3. Applying L'Hopital's Rule: Second Application

Since we still have the indeterminate form 0/0, we apply L'Hopital's Rule again. We need to find the derivatives of f'(x) and g'(x):

f''(x) = d/dx (e^x - sin(x) - 1) = e^x - cos(x) g''(x) = d/dx (3x^2 - 8x) = 6x - 8

Now, we apply L'Hopital's Rule again:

lim (x→0) (e^x - cos(x)) / (6x - 8)

We substitute x = 0 into the new expression:

(e^0 - cos(0)) / (6(0) - 8) = (1 - 1) / (0 - 8) = 0 / -8 = 0

This time, we obtain a determinate form, 0/-8, which simplifies to 0. Therefore, the limit exists and is equal to 0. The successful application of L'Hopital's Rule twice highlights the power of this technique in resolving indeterminate forms. It's important to note that the process of repeatedly applying L'Hopital's Rule can sometimes be necessary to arrive at a determinate form. However, it's also crucial to be mindful of the complexity of the derivatives involved.
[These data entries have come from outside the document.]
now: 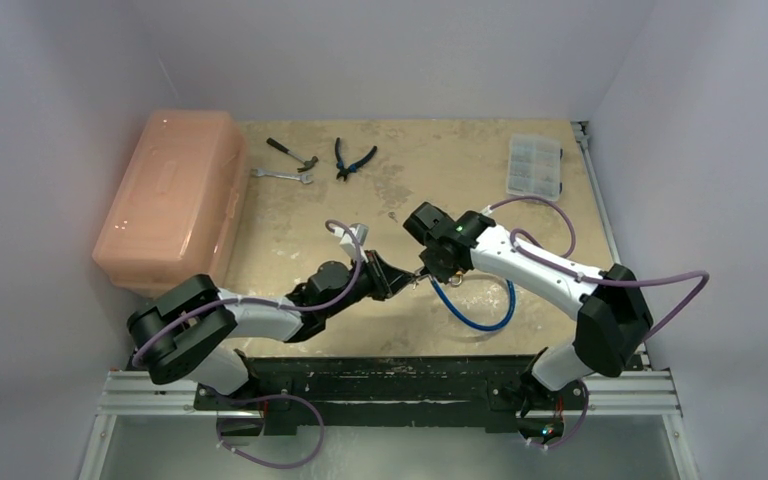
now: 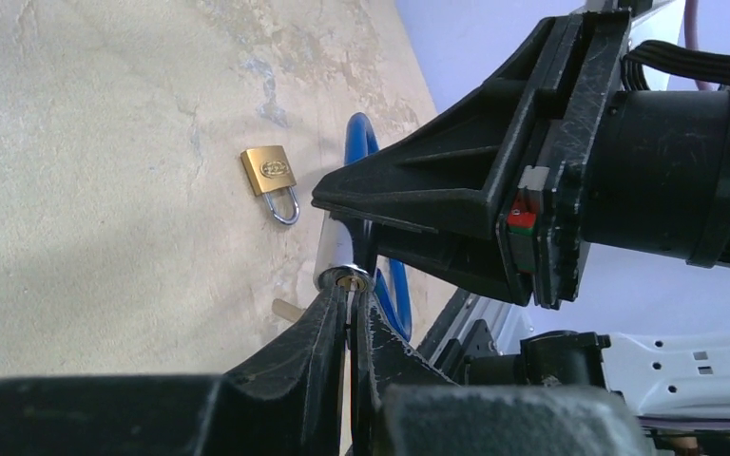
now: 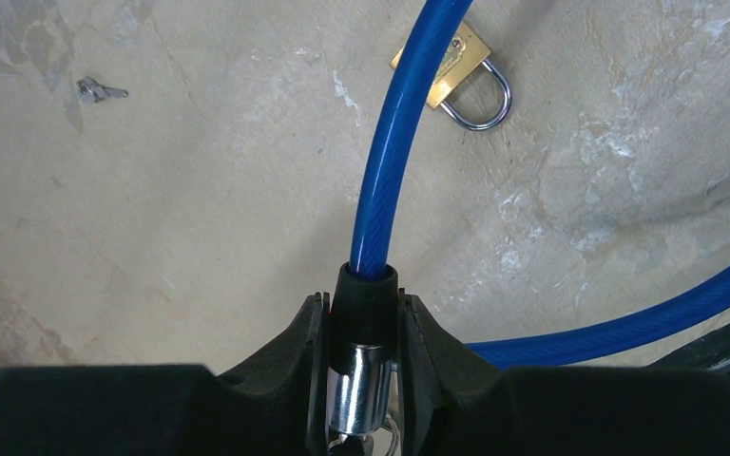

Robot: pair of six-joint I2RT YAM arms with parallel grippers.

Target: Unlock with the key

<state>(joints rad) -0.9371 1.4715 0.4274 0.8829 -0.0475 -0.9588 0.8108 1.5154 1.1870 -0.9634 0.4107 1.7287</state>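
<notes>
The right end effector (image 3: 361,318) clamps the black collar and silver metal cylinder of the blue cable lock (image 3: 390,152), held over the near middle of the beige tabletop (image 1: 440,170). The left end effector (image 2: 350,296) is pinched almost closed on the tiny silvery metal key (image 2: 349,312) at the cylinder's keyhole. The key is mostly hidden there.

Lock barrel (image 3: 356,389) cropped at bottom edge, padlock (image 3: 468,52) partly behind cable (image 3: 390,142)

A robot lab booth: blank white walls (image 1: 380,50) around a scuffed, tool-strewn table (image 1: 440,170).
</notes>
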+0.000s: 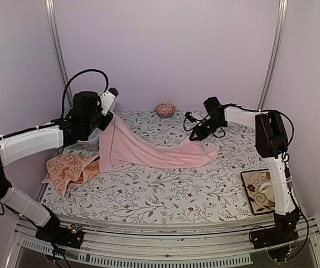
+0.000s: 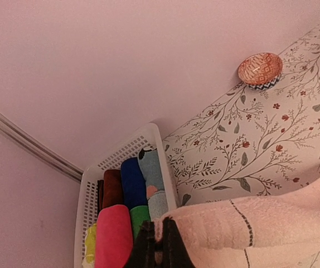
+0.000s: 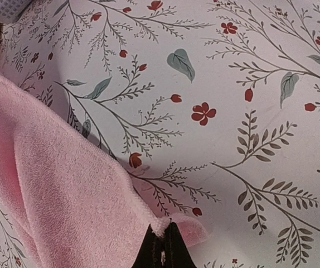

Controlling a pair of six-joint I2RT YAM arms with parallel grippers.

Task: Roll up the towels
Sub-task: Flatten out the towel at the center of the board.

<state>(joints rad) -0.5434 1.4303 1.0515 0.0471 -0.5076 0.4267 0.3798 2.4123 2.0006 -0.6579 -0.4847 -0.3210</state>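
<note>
The left gripper [image 1: 110, 115] is clenched on the pink towel's [image 1: 143, 151] raised left corner and the right gripper [image 1: 197, 135] on its low right corner, stretching it across the far table [image 1: 149, 198], while the second, patterned towel [image 1: 68, 167] lies crumpled at the left.

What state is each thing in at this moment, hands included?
Plain light pink cloth towel: unrolled, held up between both hands, lower part on the table.
Peach-orange patterned cloth towel: unrolled, crumpled on the table.
Left hand: shut on the pink towel.
Right hand: shut on the pink towel.
White perforated plastic basket: holding rolled cloths.
Small orange patterned bowl: upright.
</note>
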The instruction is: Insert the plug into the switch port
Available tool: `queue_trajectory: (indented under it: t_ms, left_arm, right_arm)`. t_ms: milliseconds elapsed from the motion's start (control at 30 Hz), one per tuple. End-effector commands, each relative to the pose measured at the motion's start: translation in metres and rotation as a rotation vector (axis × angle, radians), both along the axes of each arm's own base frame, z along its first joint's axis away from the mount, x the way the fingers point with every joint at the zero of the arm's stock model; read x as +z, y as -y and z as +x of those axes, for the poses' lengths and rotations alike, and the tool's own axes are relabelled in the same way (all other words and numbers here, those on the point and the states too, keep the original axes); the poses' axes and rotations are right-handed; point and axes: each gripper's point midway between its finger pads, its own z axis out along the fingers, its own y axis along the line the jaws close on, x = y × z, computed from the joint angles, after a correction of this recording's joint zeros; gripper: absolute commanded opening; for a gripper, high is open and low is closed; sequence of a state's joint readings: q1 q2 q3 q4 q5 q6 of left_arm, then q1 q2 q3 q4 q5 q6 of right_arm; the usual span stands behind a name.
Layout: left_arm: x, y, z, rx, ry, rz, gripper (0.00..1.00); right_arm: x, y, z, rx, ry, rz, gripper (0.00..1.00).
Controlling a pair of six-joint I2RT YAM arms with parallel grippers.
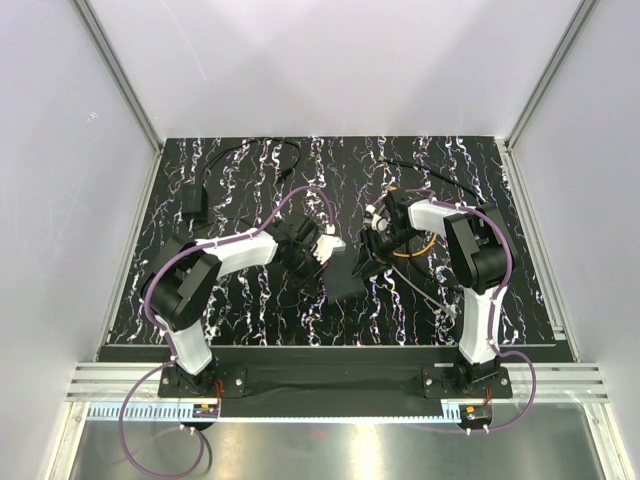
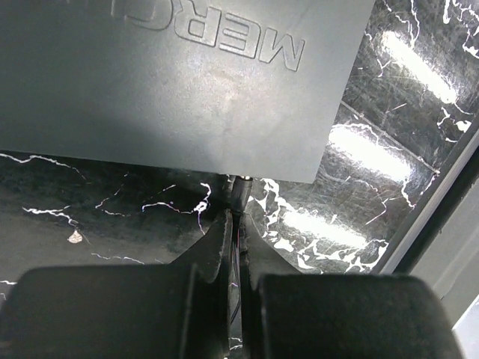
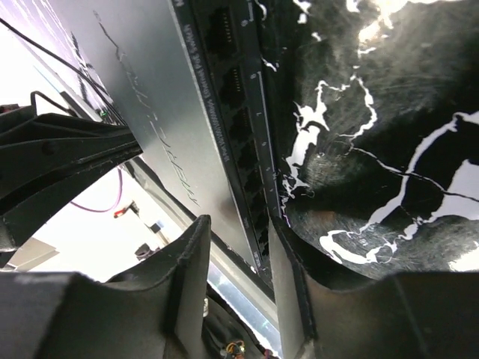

If the derivatives become increasingly complex with each application, it might be worth considering alternative methods for evaluating the limit. The fact that we obtained a determinate form after two applications indicates that the original function has a well-defined limit as x approaches 0. This limit represents the value that the function approaches as x gets arbitrarily close to 0. Understanding the concept of a limit is fundamental to calculus and has wide-ranging applications in various fields. In this case, the limit being 0 suggests that the function's value becomes negligibly small as x approaches 0. This information can be valuable in analyzing the behavior of the function and its relationship to other functions. In the next section, we will summarize the steps taken and state the final answer.

4. Final Answer and Conclusion

After evaluating the limit using L'Hopital's Rule twice, we have arrived at the final answer. The steps we took were:

1. Initial substitution of x = 0, which resulted in the indeterminate form 0/0.
2. Application of L'Hopital's Rule, finding the derivatives of the numerator and denominator.
3. Substitution of x = 0 again, which still resulted in the indeterminate form 0/0.
4. Second application of L'Hopital's Rule, finding the derivatives of the new numerator and denominator.
5. Final substitution of x = 0, which resulted in the determinate form 0/-8.

Therefore, the limit is:

lim (x→0) (e^x + cos(x) - x - 2) / (x^3 - 4x^2) = 0

In conclusion, we successfully evaluated the limit using L'Hopital's Rule. This problem demonstrates the importance of recognizing indeterminate forms and applying appropriate techniques to resolve them. L'Hopital's Rule is a powerful tool, but it's crucial to understand its conditions and apply it correctly. The ability to evaluate limits is a fundamental skill in calculus and has wide-ranging applications in mathematics, physics, and engineering. This example highlights the step-by-step process involved in applying L'Hopital's Rule, emphasizing the importance of careful differentiation and substitution. Understanding the concept of limits is essential for grasping more advanced calculus concepts, such as continuity, differentiability, and integration. The process of evaluating limits often involves a combination of algebraic manipulation, differentiation techniques, and the application of specific rules like L'Hopital's Rule. By mastering these techniques, students can confidently tackle a wide range of limit problems and gain a deeper understanding of the fundamental principles of calculus. This article has provided a detailed and comprehensive guide to solving this particular limit problem, and the principles and techniques discussed can be applied to similar problems in the future.